#### [WHAT IS REQUIRED]
When you write out the listing, keep every word as it stands and drop the pictures.

#### [DATA SEGMENT]
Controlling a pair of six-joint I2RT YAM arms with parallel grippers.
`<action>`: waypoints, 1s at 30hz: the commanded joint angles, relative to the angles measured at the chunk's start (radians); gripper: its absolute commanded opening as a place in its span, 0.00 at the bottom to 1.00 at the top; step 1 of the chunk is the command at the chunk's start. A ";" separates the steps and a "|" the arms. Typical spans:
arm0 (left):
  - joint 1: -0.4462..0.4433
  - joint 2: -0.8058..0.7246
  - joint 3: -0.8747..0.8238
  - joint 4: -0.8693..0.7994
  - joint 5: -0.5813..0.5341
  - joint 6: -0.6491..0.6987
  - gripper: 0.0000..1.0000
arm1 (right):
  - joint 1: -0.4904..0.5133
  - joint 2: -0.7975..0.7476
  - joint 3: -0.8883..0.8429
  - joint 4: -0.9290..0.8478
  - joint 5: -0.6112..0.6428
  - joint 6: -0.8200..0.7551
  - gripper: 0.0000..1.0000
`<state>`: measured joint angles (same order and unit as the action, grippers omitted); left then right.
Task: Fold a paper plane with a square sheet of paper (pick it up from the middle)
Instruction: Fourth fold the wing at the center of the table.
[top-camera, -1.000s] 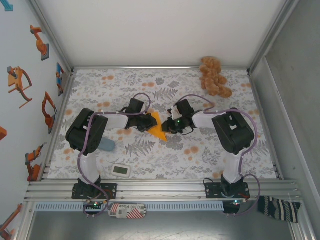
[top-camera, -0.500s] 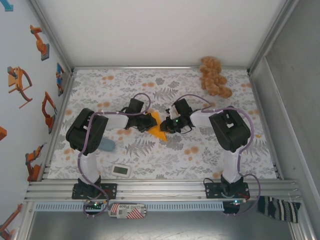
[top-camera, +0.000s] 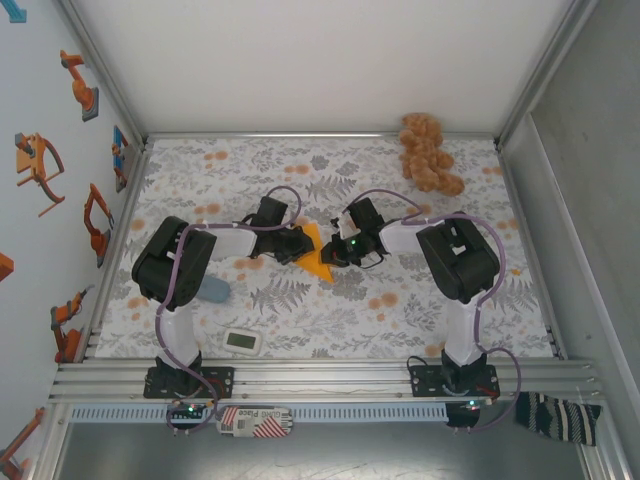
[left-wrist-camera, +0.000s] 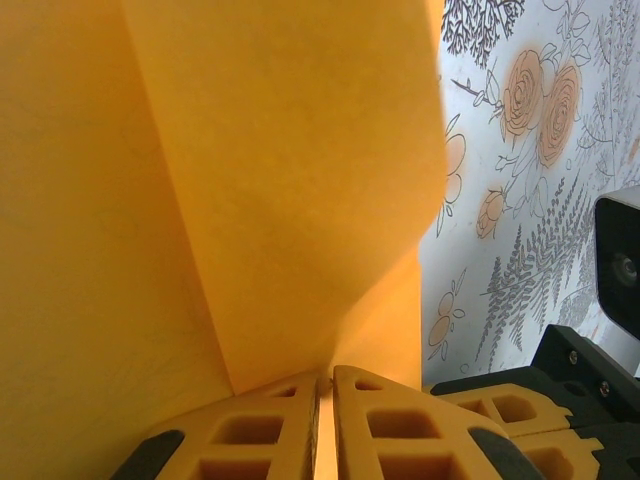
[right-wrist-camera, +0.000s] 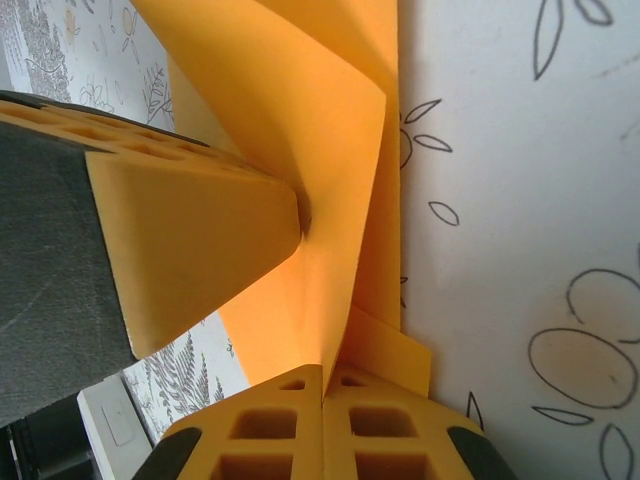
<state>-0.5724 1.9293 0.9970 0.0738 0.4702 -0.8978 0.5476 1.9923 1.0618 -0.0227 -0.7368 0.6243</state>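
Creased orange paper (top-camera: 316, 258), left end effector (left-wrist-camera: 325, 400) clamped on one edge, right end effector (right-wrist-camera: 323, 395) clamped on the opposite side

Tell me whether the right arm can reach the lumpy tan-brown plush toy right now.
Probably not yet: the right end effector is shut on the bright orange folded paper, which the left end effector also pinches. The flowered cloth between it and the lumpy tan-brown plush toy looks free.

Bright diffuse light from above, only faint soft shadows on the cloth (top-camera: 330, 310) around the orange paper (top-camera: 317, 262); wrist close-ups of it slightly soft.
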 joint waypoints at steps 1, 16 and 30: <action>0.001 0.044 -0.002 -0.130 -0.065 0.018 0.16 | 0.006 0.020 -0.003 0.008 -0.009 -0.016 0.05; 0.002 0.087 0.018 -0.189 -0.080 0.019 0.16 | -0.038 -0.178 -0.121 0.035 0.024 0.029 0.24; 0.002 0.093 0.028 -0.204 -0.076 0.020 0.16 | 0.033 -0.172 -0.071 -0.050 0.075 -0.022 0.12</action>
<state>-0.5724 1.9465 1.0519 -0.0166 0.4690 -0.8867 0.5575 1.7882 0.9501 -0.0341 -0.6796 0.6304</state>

#### [ANSWER TO THIS PROBLEM]
Controlling a pair of six-joint I2RT YAM arms with parallel grippers.
`<action>`: waypoints, 1s at 30hz: the commanded joint angles, relative to the angles measured at the chunk's start (radians); gripper: its absolute commanded opening as a place in its span, 0.00 at the bottom to 1.00 at the top; step 1 of the chunk is the command at the chunk's start. A ";" separates the steps and a "|" the arms. Typical spans:
arm0 (left):
  - joint 1: -0.4462..0.4433
  - joint 2: -0.8058..0.7246
  - joint 3: -0.8747..0.8238
  - joint 4: -0.8693..0.7994
  - joint 5: -0.5813..0.5341
  - joint 6: -0.6491..0.6987
  - gripper: 0.0000..1.0000
arm1 (right):
  - joint 1: -0.4904..0.5133
  - joint 2: -0.7975..0.7476
  - joint 3: -0.8883..0.8429
  - joint 4: -0.9290..0.8478
  - joint 5: -0.6112..0.6428
  - joint 6: -0.8200..0.7551
  - gripper: 0.0000..1.0000
`<state>`: measured joint angles (same order and unit as the action, grippers omitted); left then right.
Task: Fold a paper plane with a square sheet of paper (pick it up from the middle)
Instruction: Fourth fold the wing at the center of the table.
[top-camera, -1.000s] 
[top-camera, -0.500s] 
[top-camera, +0.000s] 
[left-wrist-camera, +0.000s] 
[right-wrist-camera, +0.000s] 
<state>-0.5724 1.9293 0.9970 0.0738 0.4702 -0.8978 0.5476 1.9923 1.0618 -0.0227 -0.7368 0.6243</state>
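Creased orange paper (top-camera: 316, 258), left end effector (left-wrist-camera: 325, 400) clamped on one edge, right end effector (right-wrist-camera: 323, 395) clamped on the opposite side

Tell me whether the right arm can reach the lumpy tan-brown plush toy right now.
Probably not yet: the right end effector is shut on the bright orange folded paper, which the left end effector also pinches. The flowered cloth between it and the lumpy tan-brown plush toy looks free.

Bright diffuse light from above, only faint soft shadows on the cloth (top-camera: 330, 310) around the orange paper (top-camera: 317, 262); wrist close-ups of it slightly soft.
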 joint waypoints at steps 1, 16 and 30: <action>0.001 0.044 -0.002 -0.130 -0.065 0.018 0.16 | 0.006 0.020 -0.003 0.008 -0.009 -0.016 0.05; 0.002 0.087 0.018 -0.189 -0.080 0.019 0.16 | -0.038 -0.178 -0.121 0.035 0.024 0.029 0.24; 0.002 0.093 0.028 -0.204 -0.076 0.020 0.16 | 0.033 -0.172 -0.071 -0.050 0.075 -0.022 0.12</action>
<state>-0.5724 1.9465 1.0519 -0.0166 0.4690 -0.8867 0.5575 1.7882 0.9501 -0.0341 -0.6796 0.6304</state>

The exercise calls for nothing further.